Charged in the case would be BelaPAN’s editor-in-chief Iryna Leushyna, former director Dzmitry Navazhylau, former deputy director Andrey Alyaksandrau and his partner Iryna Zlobina.
“The Belarusian security forces have ramped up arrests of state critics in response to their peaceful dissent, while the courts pass increasingly harsh and unjust sentences. These actions clearly violate Belarus’s obligations under international human rights law. The authorities’ onslaught on free speech must end,” Struthers said, calling for all charges to be dropped and all media workers in Belarus to be immediately released.
Founded upon the fall of the Soviet Union in 1991, BelaPAN made a name for itself as one of the foremost independent news agencies in Belarus and among the first to adapt itself to the digital ecosystem but courts are considering accusing the agency’s leadership of forming an extremist organization.

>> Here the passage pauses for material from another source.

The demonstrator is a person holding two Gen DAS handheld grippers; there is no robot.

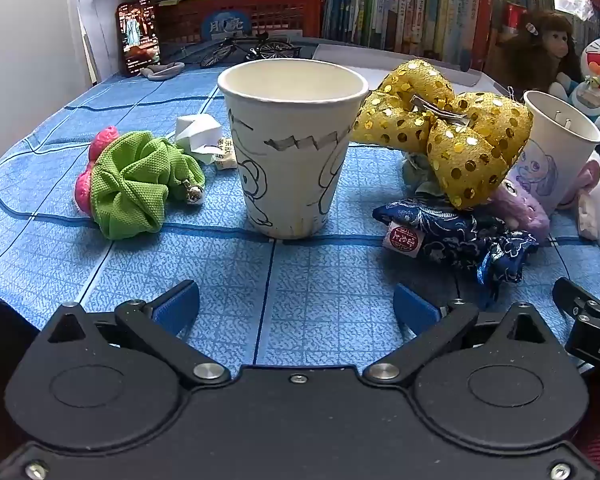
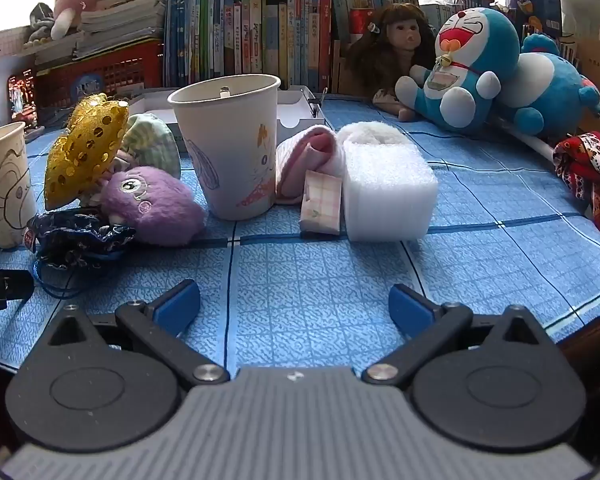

BelaPAN has had friction with the authoritarian rule of Alexander Lukashenko for some time. The site was hacked by government supporters in 2011, and blocked by the government in 2014, 2015, and 2016.
In early 2021, amidst the protest movement following the disputed reelection of Lukashenko, the agency’s offices were raided by police, and by August of that year so too were the homes of several employees. In November 2021, the Belarussian KGB declared BelaPAN a so-called ‘extremist formation,’ taking part of which is a criminal offense in Belarus.
“The BelaPAN case epitomizes how independent media in Belarus has been stifled in the two years since the disputed presidential election concluded and the authorities started a brutal campaign to crush dissent,” Marie Struthers, Amnesty International’s Director for Eastern Europe and Central Asia, said.
“Bogus accusations of ‘extremism’ are repeatedly being leveled against journalists who dare to provide independent reporting despite the risk of spending years behind bars,” she added.